Georgia State Railroad Museum
Savannah, GA 31401
Monday - Sunday 9:00a - 5:00p
The Central of Georgia Railroad and Canal Company was chartered in 1833. By 1843, it was the longest continuous railroad under one central management in the world. The Central reached its peak in the early 1920s and was the largest employer in Savannah.
Originally designed to transport valuable Georgia cotton, the 190 miles of rail line between Savannah and Macon completed by 1843 formed the longest continuous railroad under one management in the world.
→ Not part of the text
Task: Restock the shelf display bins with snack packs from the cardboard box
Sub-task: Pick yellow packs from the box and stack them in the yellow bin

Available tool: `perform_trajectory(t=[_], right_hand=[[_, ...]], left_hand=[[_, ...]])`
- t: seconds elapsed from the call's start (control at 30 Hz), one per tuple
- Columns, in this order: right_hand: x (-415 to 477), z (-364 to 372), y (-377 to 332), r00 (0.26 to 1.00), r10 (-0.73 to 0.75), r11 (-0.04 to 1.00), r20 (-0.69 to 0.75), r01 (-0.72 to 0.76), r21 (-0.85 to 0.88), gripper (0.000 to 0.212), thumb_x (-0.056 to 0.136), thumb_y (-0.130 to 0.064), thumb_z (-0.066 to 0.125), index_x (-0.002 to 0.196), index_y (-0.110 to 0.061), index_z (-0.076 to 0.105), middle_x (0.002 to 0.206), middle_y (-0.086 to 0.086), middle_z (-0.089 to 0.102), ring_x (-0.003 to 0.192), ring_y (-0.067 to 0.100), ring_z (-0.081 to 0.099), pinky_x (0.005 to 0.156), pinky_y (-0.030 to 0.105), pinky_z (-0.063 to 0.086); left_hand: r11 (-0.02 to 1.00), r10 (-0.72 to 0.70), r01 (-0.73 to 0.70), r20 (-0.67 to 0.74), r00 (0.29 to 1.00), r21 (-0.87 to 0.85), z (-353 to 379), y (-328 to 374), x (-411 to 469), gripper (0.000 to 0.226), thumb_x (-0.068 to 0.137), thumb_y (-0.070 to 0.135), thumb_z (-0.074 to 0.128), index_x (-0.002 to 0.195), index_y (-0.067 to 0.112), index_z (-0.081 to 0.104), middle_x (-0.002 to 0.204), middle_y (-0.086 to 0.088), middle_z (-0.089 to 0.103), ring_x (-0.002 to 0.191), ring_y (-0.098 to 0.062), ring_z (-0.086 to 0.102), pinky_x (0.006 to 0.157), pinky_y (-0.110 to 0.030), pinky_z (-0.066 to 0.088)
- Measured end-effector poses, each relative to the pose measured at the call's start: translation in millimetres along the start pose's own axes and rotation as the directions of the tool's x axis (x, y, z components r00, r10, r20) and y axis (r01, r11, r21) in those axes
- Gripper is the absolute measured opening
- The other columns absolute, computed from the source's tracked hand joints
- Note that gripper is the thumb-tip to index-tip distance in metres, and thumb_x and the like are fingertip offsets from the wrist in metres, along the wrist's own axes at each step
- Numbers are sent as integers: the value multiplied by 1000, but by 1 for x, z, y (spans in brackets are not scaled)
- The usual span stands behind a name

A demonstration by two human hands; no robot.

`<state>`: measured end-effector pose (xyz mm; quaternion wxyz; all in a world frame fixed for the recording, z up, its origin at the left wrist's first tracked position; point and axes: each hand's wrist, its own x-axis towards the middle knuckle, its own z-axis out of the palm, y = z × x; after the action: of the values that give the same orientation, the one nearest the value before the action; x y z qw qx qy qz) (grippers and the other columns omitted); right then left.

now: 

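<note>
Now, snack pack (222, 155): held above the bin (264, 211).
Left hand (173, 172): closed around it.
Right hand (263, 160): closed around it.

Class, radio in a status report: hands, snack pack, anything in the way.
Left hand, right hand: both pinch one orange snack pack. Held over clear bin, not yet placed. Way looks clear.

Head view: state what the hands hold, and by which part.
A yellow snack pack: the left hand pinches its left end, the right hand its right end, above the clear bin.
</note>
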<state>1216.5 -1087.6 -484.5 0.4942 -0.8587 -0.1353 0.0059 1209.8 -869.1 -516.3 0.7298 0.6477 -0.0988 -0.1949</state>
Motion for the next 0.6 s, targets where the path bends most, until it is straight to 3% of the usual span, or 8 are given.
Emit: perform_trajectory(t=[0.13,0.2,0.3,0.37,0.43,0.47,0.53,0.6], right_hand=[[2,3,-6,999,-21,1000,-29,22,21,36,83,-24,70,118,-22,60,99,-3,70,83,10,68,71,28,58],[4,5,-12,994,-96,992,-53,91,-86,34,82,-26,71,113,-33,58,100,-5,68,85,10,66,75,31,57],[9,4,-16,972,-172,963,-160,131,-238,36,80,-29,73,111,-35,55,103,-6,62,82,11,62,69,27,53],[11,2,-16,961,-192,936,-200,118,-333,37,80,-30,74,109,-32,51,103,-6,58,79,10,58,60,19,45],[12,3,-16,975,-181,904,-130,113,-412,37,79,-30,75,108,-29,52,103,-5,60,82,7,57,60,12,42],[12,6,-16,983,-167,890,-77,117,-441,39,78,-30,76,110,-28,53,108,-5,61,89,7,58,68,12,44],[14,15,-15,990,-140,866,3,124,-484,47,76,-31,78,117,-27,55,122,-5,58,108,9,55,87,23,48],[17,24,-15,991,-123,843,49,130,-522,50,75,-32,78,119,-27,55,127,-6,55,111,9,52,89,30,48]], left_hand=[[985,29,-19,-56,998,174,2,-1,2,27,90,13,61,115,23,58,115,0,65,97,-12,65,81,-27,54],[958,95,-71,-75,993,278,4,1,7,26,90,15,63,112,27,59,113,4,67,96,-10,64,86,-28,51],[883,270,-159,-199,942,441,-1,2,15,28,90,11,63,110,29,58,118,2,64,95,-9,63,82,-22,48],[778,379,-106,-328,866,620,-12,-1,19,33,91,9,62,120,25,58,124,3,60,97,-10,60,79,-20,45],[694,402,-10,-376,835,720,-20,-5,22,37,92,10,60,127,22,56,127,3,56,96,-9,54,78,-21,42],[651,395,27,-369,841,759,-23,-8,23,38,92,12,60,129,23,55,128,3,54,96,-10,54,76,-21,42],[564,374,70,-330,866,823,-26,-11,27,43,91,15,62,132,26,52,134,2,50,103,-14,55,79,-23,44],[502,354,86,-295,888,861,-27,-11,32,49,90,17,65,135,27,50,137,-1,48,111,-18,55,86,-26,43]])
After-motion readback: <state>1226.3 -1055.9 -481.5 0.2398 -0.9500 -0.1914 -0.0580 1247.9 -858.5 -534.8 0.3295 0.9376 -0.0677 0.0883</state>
The Roundhouse Railroad Museum is located in the Central of Georgia Railway Roundhouse complex. It is the oldest and most complete antebellum railroad manufacturing and repair facilities still in existence in the United States. Thirteen of the original structures still survive including the roundhouse, the turntable, the 125’ smokestack, the railroad sheds, and work buildings.
The Central of Georgia Railroad was built to facilitate the operations of the company from locomotive repair and building to transporting freight and passengers. Most of the buildings date back to the 1850s. The brick buildings, known for their exceptional architecture in the Classical and Romanesque styles, feature granite trim and marble and metal cornices.
Permanent exhibits in the Roundhouse Railroad Museum can be found in seven of the thirteen original buildings. An exhibit of the early years features antique machinery from 1833 on, including American’s oldest portable wheeled steam engine. A model railroad set, several locomotives and passenger cars are also on display.
This National Historic Landmark site, formerly named the Roundhouse Railroad Museum, is the oldest and largest existing nineteenth-century railroad operations complex in the nation.